Uma pesquisa genética apontou que os cearenses possuem mais informação genética de povos nórdicos do que de negros e indígenas. Como a população do Ceará é predominantemente parda, o estudo foi, no primeiro momento, alvo de piadas na internet. Agora, gera um debate sobre a motivação por trás da tentativa de encontrar nos vikings os antepassados dos habitantes do estado
Presente no livro “O cearense revelado: Uma jornada via DNA desvenda nossa ancestralidade”, lançado na última quinta-feira (6), a pesquisa foi conduzida por Luís Sérgio Santos, professor de jornalismo na UFC (Universidade Federal do Ceará), e financiada pelo Instituto Myra Eliane. Cientistas consultados por Tilt identificam falhas, da metodologia à forma de publicação, que dão a entender que o processo foi manipulado para produzir um resultado pré-determinado.
“Eu gosto muito de focar que é uma pesquisa de ancestralidade”, diz Santos, também professor da Universidade Federal do Ceará. Ele escreveu a biografia do ex-governador do Ceará, Parsifal Barroso, autor do livro “O Cearense” (1969), que analisa a miscigenação no estado e que trazia a sugestão de que os europeus têm forte influência sobre o cearense.
A nova publicação, considerada uma sustentação científica da hipótese não comprovada de Parsifal, é prefaciada por Igor Queiroz Barroso. Além de neto do ex-governador, Barroso é diretor do conselho do Grupo Edson Queiroz, presidente do Instituto Myra Eliane e entusiasta da pesquisa, chamada de “GPS-DNA Origins Ceará”.
“Nós mostramos nessa pesquisa que o português trouxe pra cá o gene escandinavo. Aparece [no resultado] o gene ‘fennoscandia’, e dentro dele está a população viking. Quem trouxe esse gene pro Brasil? Os vikings? Não, foram os ibéricos. E essa pesquisa vai até milhares de anos atrás”, explica Santos..

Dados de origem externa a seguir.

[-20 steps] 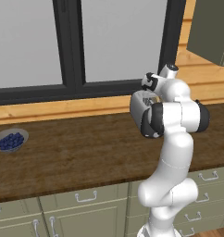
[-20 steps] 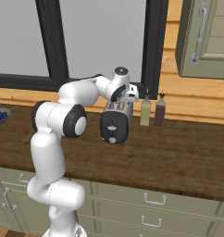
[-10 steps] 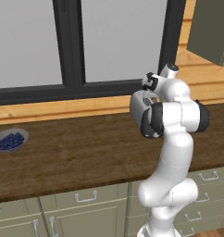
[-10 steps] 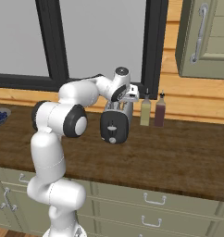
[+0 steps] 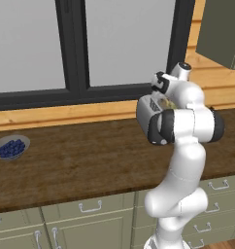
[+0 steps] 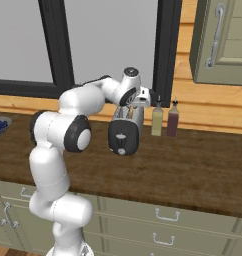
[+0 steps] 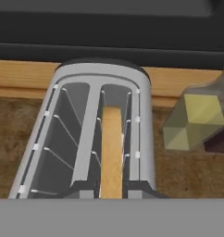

Metodologia Para elaborar o estudo, os pesquisadores: Colheram amostra da saliva de 160 cearenses e as enviaram a um centro de diagnósticos de DNA nos Estados Unidos; Testaram as amostras para 80 mil marcadores genéticos; Constataram que o material genético coletado possuía 17,7% de ascendência europeia vinda da região onde se encontra a Escandinávia. Isso é relatado no capítulo “Fennoscandia e a Era Viking” do livro “O cearense revelado”. O capítulo seguinte é sobre a história dos vikings; Usaram o método GPS-DNA, que encontra no DNA agrupamentos (“polos”) genéticos que indiquem uma origem geográfica. Concluíram que o DNA cearense teria a Fennoscandia.
Antes de ser publicada em livro, a pesquisa foi alvo de reportagens da imprensa local em 27 de julho. Ela foi seguida de muitos memes. O humorista Falcão disse que o chifre do “corno” cearense é herança direta dos vikings. Alguns sugeriram transformar a série “Vikings” em patrimônio cultural do Ceará. Logo, as risadas cessaram e vieram críticas de geneticistas, historiadores e sociólogos…
Segundo a Doutora Tábita Hünemeier geneticista especializada em populações da Universidade de São Paulo (USP)existe um descompasso genético, um dos principais pontos fracos da pesquisa é retroceder milhares de anos. Mesmo que seja eficaz em fazer mapeamento genético, o GPS-DNA não consegue apontar, do ponto de vista genético e com precisão, quais são os povos formadores do Ceará..
“Esse método não se usa para população miscigenada como a nossa. Ele é para estudo de história profunda, que volta mais de mil anos no passado. Aantes da colonização do Brasil. A informação pode ser real, mas ela não é coerente”, diz. Por isso, o método não detecta uma ancestralidade brasileira.